Adultery, the subject of the seventh commandment, again raises the question of an absolute ban. For the most part, fidelity in marriage is a stupid rule, making for unhappiness, but some marriages may outlast affection. Some couples may agree to live by different rules.

Until relatively recent times, Christian marriages were not dissolvable except by death, so the ban on divorce, coupled with the ban on adultery, obviously created great distress. Adultery is beautiful, it must be remembered that it involves an act between consenting adults. How much more relevant and valuable it would be to have, for instance, a commandment that forbids the violent crimes of non consensual rape or incest.

“Thou shalt not steal” raises questions regarding the usefulness of a blanket condemnation and may put squatter’s rights ahead of public and private welfare. Should people who are cold or ill steal to ameliorate their situations? Should the hungry child steal? Surely this commandment cries for some amending clauses. What if I am a prostitute and my customer is stupid and leaves their wallet or their purse accessible?

In general, to bear false witness is construed to mean “Don’t lie,” and that is a valuable moral precept, except that it is stated in absolute terms. Lies have saved lives, preserved relationships, and every day they save hurt feelings. The truth is not always a reasonable or kind solution. Interestingly, in biblical times, the dictum not to bear false witness against a neighbor was a tribal commandment and meant to apply only to persons within the tribe — it was quite all right to bear false witness against “Strangers.”

Finally, the tenth commandment, which riles the feminist blood, says, “Neither shalt thou desire thy neighbor’s wife, neither shalt thou covet thy neighbor’s house, his field, or his manservant, or his maidservant, his ox, or his ass, or anything that is thy neighbor’s.”

In addition to rating a wife with an ox and an ass, the bible loftily overlooks the woman who might desire her neighbor’s husband. Covetousness somehow does not seem like such a crime. If you can’t have a comfortable house or a productive farm, what is the great harm in wishing you did? Covetousness may be nonproductive and unpretty, but to make a big, bad deal out of it is ridiculous.

Christian apologists sometimes will excuse the triviality of the tenth commandment on the basis that to covet, in a more superstitious age, meant “To cast an evil eye.” Someone who coveted “His neighbor’s house” was purportedly casting an evil eye on that property with a view toward its destruction.

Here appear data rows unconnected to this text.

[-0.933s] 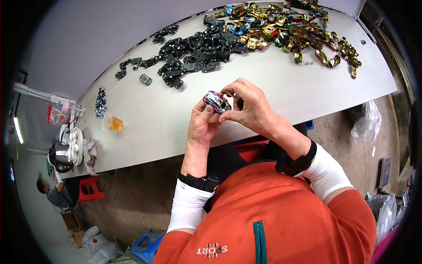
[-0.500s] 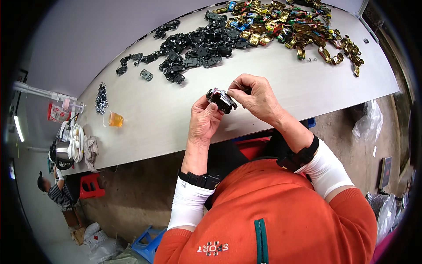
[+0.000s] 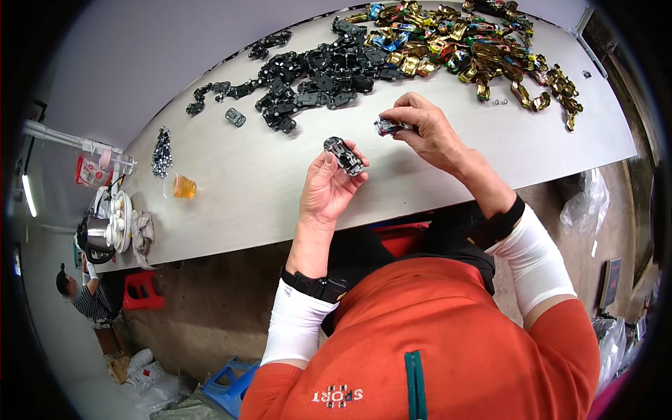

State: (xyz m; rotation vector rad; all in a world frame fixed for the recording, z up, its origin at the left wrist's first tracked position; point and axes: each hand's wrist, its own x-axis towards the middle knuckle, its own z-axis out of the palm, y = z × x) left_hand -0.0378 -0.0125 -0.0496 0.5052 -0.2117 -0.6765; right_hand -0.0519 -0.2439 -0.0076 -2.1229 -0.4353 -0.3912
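Note:
My left hand [image 3: 327,187] is closed on a black toy car chassis [image 3: 344,155], held above the table with its grey and silvery detailed side showing. To its right and a little farther off, my right hand [image 3: 435,136] pinches a small shiny toy car body [image 3: 387,127] with white and coloured patches, partly hidden by the fingers. The two parts are apart. Beyond my hands lies a heap of black toy car chassis [image 3: 318,73]. Farther right is a heap of gold and coloured toy car bodies [image 3: 483,52].
A lone grey car part [image 3: 235,117] and a pile of small silvery pieces [image 3: 162,152] lie on the table [image 3: 252,203] at left. Near them stand a cup of amber drink [image 3: 183,187], a kettle [image 3: 98,241] and a tray of cups [image 3: 124,210]. Another person [image 3: 91,297] is far left.
My right hand has moved up and away from my left, and a shiny car body now shows in its fingers. The part in my left hand now shows as a black chassis.

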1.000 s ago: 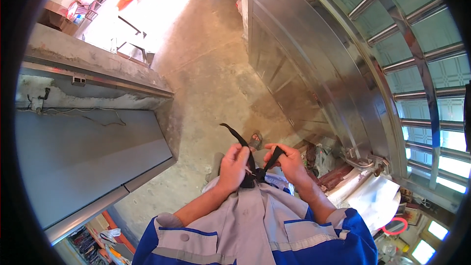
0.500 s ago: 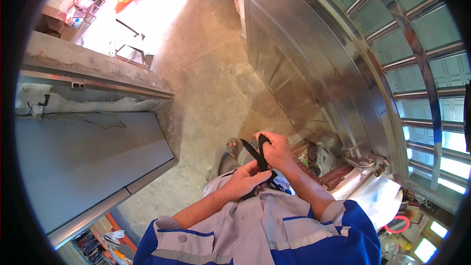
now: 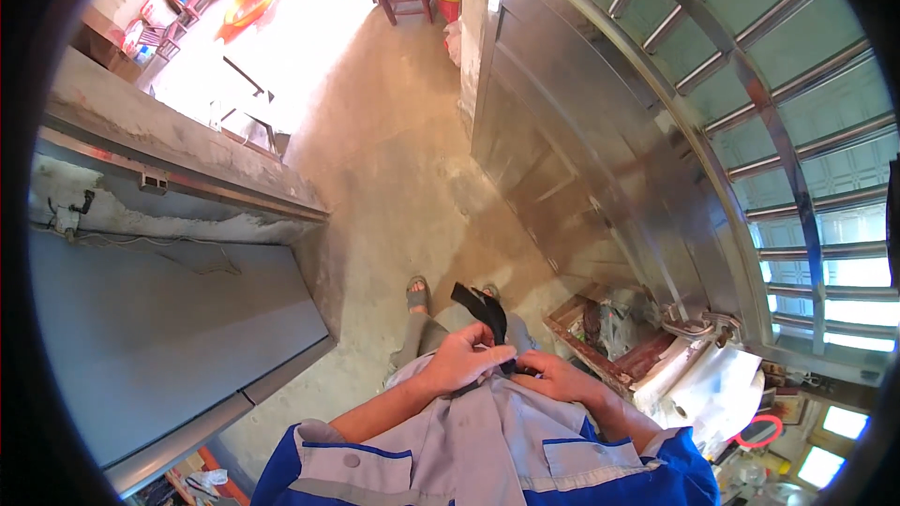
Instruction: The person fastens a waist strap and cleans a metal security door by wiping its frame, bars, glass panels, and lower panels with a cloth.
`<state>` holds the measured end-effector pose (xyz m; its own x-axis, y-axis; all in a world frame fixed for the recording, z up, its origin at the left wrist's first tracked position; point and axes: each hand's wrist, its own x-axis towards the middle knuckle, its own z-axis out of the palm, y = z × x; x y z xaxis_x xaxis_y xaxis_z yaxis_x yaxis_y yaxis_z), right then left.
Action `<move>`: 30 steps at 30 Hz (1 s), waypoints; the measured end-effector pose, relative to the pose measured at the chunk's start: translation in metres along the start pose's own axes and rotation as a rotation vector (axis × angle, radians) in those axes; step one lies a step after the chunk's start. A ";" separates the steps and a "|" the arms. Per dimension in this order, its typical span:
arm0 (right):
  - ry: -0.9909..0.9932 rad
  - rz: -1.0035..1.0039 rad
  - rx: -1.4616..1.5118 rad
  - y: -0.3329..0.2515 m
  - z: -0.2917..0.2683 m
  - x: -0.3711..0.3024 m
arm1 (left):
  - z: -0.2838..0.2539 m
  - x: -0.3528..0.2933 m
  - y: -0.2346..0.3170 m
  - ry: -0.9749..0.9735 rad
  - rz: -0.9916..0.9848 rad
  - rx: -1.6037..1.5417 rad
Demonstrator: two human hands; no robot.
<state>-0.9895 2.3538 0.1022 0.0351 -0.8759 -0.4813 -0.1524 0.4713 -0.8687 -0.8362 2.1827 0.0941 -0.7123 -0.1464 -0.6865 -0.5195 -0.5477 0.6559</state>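
In front of my waist, a black strap [image 3: 495, 317] sticks up and bends over toward the left at its loose end. My left hand [image 3: 459, 359] pinches it low down, thumb across the front. Close beside it, my right hand [image 3: 555, 379] is closed against the waist of my grey and blue jacket [image 3: 483, 440], fingers curled inward. What the right fingers grip is hidden, though the strap's lower end runs in between both hands. My feet in sandals [image 3: 417, 295] stand on the concrete floor behind the strap.
A large grey panel [image 3: 178, 337] lies along the left. On the right stands a metal door [image 3: 600, 141] with a barred window above. By its latch [image 3: 692, 323] are a wooden box [image 3: 567, 326] with plastic bags and a white sheet. Ahead is a red-brown chair [image 3: 406, 7].
My right hand has come down from the raised strap to my waist, beside the left hand. The strap's loose end has shifted and now stands up above my left hand.
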 end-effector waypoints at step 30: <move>0.228 -0.091 0.924 -0.171 -0.038 -0.039 | -0.107 -0.162 0.085 0.469 0.348 -0.292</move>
<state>-1.0025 2.3029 0.2740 -0.1995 -0.8664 -0.4577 0.6852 0.2106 -0.6973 -0.7145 2.0722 0.2272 -0.4999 -0.6633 -0.5569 -0.0989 -0.5951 0.7975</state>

Whether one accepts the apologist’s definition of covet or the more popular meaning, the tenth commandment lacks real importance.

Little in Christianity is original. Most of it is borrowed, just as the celebration of Xmas was stolen from Roman and earlier pagan times. When the “Lord” supposedly wrote his commandments on two “Tablets of Stone” and delivered them to Moses (Deut. 5:22), he was only regurgitating earlier gods: Bacchus, Zoroaster and Minos.

It is why I turned my back on this alleged God and devoted myself to Lilith, as well as all the books and Abrahamic religions prohibit. Yes, I am an Occultist, Heathen, Pagan, Satanist, Lucifarian, or you choose the label. Salvete Lamai!